The activity of biological processes and pathways between different clusters was compared through gene set variation analysis (GSVA) [26] that represents a nonparametric and unsupervised gene set enrichment method. The Hallmark gene set was retrieved from the Molecular Signatures Database as a reference.
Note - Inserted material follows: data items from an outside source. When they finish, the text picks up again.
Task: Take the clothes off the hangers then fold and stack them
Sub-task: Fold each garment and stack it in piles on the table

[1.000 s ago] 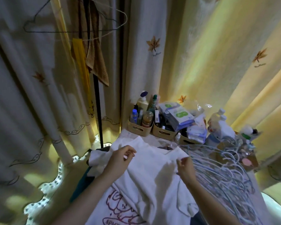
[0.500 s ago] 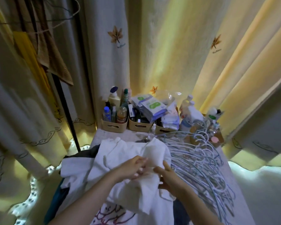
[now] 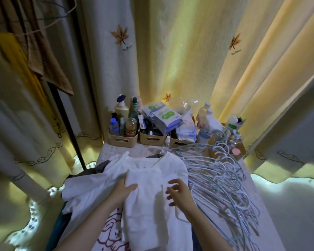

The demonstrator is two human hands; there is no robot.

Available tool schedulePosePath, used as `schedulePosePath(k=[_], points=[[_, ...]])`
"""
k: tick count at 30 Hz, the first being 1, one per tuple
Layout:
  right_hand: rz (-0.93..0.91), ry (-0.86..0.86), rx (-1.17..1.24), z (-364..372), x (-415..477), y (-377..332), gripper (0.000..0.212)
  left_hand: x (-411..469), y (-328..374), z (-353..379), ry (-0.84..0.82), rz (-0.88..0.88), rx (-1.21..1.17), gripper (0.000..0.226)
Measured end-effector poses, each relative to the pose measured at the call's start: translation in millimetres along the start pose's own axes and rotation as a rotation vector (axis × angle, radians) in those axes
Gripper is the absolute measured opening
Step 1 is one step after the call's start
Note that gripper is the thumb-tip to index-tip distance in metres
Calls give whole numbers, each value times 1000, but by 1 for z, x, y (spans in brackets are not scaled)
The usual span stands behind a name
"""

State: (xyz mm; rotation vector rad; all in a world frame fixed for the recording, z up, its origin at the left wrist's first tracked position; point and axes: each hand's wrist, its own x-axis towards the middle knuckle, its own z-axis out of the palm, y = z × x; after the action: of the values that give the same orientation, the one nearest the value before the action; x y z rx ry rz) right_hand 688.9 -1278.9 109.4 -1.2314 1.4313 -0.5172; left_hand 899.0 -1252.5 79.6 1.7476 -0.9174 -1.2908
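Note:
A white garment lies on the table, its right side folded over the middle. It rests on a pile of other clothes, among them a white shirt with a dark red print. My left hand lies flat on the fold's left edge with straight fingers. Just above the fold's right side hovers my right hand, fingers spread and holding nothing. A heap of pale blue wire hangers lies to the right of the clothes.
Tan baskets with bottles and packets stand at the table's far end, plus loose bottles. Brown and yellow cloths hang on a dark rack at upper left. Curtains surround the table.
Both hands brought the white garment's sides together at the centre, then let go. The fold now lies flat under my open hands. The camera has tilted down and turned left.

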Motion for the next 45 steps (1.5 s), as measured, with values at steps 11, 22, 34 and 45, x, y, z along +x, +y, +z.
schedulePosePath(k=[11,22,34,45], points=[[-15,-275,-188,22,-21,35,21,26,42,-21,-85,515,655,85],[-481,-570,-669,-62,41,-172,28,58,84,-66,-214,245,63,39],[-472,-289,-1070,28,193,-97,39,140,14,-107,-53,166,401,51],[-69,-740,-1028,14,198,-90,47,130,-5,-114,-523,-155,313,62]])
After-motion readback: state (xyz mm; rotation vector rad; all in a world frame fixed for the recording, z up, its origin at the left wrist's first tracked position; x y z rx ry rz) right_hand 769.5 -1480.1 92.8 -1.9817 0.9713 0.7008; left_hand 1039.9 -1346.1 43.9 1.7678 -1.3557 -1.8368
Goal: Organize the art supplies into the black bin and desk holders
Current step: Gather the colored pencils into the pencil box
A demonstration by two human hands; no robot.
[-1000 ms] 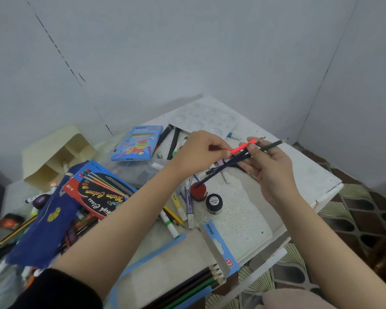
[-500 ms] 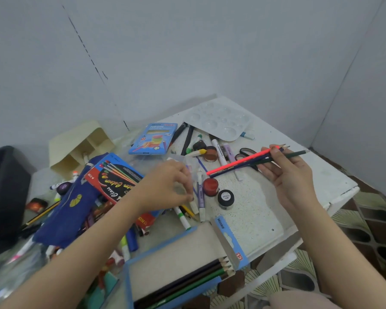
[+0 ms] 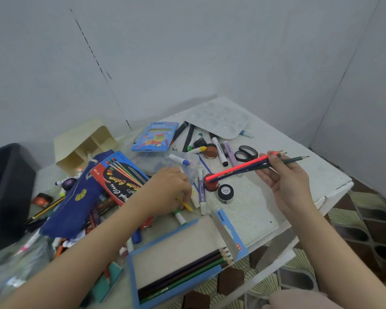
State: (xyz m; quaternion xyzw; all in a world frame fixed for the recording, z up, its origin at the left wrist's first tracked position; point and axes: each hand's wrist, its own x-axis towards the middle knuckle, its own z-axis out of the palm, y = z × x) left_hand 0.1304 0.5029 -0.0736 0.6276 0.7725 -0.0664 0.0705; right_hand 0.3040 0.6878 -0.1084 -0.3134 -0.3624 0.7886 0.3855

Functional annotation analyses of m6A regulators or m6A-related genes were carried out through clusterProfiler package [27].
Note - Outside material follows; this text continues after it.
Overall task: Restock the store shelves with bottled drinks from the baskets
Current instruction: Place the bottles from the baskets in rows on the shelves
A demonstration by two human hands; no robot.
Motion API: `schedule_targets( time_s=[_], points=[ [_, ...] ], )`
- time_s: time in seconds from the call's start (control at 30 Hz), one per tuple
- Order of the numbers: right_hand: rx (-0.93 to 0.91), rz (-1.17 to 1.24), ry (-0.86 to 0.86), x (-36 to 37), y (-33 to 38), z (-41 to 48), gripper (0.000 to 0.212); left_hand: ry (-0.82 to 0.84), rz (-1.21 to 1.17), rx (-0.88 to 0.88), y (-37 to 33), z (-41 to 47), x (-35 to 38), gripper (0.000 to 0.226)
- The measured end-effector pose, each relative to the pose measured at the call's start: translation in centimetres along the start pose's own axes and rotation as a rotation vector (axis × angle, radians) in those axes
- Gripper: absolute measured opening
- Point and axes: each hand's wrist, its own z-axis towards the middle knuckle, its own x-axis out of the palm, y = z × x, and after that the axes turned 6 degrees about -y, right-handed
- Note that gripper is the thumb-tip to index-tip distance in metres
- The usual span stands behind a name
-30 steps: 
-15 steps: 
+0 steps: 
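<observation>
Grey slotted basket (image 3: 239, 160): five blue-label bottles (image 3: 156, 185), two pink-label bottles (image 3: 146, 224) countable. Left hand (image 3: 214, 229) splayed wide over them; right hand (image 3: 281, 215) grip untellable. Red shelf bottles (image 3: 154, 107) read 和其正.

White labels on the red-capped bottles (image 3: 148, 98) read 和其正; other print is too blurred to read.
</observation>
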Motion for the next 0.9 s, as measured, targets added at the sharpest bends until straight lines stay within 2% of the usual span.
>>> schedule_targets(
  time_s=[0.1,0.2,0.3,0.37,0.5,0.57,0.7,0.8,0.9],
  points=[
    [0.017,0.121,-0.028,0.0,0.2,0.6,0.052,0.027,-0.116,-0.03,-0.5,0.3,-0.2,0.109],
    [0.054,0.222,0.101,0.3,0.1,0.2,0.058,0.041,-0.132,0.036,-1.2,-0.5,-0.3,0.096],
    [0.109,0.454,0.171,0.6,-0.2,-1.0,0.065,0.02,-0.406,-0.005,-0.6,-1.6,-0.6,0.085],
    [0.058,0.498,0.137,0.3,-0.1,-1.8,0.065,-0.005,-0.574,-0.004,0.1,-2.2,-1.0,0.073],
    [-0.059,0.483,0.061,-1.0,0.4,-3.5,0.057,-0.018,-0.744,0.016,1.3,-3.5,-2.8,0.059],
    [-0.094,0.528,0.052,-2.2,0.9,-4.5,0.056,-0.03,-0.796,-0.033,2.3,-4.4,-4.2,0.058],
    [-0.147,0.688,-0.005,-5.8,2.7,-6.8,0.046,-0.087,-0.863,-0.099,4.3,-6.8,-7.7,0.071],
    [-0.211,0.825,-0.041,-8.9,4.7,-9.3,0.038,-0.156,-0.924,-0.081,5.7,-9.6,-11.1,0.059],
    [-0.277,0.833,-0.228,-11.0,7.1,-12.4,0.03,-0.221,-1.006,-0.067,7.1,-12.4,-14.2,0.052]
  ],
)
2.7. Cell Culture and Transfection

HCC cell lines (Hep3B, HUH-7; Chinese Academy of Sciences; Shanghai, China) were grown in DMEM (Thermo Fisher Scientific, USA) plus 10% FBS (Thermo Fisher Scientific, USA), 100 units/mL ampicillin together with 100 μg/mL streptomycin at 37°C with 5% CO2. ZC3H13 plasmid was gained from GenePharma company (USA), which was transfected into Hep3B and HUH-7 cells via Lipofectamine™ 2000 transfection reagent (Thermo Fisher Scientific, USA).
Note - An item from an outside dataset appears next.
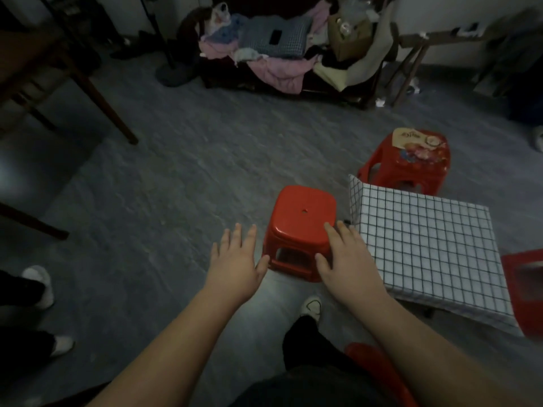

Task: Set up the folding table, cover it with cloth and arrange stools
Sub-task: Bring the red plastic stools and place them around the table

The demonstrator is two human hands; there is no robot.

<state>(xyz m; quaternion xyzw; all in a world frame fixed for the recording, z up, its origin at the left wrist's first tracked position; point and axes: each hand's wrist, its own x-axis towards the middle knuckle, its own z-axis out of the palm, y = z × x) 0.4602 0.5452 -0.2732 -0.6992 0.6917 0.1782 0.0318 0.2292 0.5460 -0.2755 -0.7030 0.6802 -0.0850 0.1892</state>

2.8. 5-Ethynyl-2′-deoxyuridine (EdU) Assay

Cellular proliferation was determined utilizing BeyoClick™ EdU-594 cell proliferation detection kit (C0078S; Beyotime, Shanghai, China). The transfected cells were inoculated onto 24-well plates (8 × 105 cells/well). All operations were carried out following the instructions. Under a fluorescence microscopy, the images were acquired and analyzed.

2.9. Transwell Assay

Migration and invasion were examined utilizing Transwell chambers (Corning, Shanghai, China). For invasion test, the chambers were coated by Matrigel (BD, USA), without Matrigel for migration test. HCC cells were inoculated onto the upper chambers plus serum-free media (3 × 104 cells/well). DMEM media with 10% FBS were added to the lower chambers. Following 24 h, migrated or invasive cells were fixed by 4% PFA (Beyotime, China), and dyed utilizing crystal violet. The number of migrated or invaded cells was counted at ×100 magnification utilizing an inverted light microscope.

2.10. Assessment of the TME

Single-sample gene set enrichment analyses (ssGSEA) were adopted to infer the relative infiltrations of 28 immune cell populations in the TME. The enrichment scores ranging from 0 to 1 were used to denote the relative infiltrations of each immune population based on the markers of each immune population [28, 29].

2.11. Quantifying Immune Response Predictive Factors

The Estimation of Stromal and Immune Cells in Malignant Tumors using Expression Data (ESTIMATE) method was adopted for computing immune/stromal score that could be predictive immune/stromal cell abundance [30]. The Tumor Immune Dysfunction and Exclusion (TIDE) score may infer cancer immunotherapy response [31]. This score was based on two major tumor immune evasion mechanisms: dysfunctional tumor-infiltrating cytotoxic T lymphocytes (CTLs) as well as CTL exclusion via immunosuppressors. Immunophenoscore (IPS) that was developed by four types of immune-related genes: MHC, checkpoint or immunomodulator, effector/suppressor cell population was used to estimate anti-CTLA-4/PD-1 therapeutic response [29].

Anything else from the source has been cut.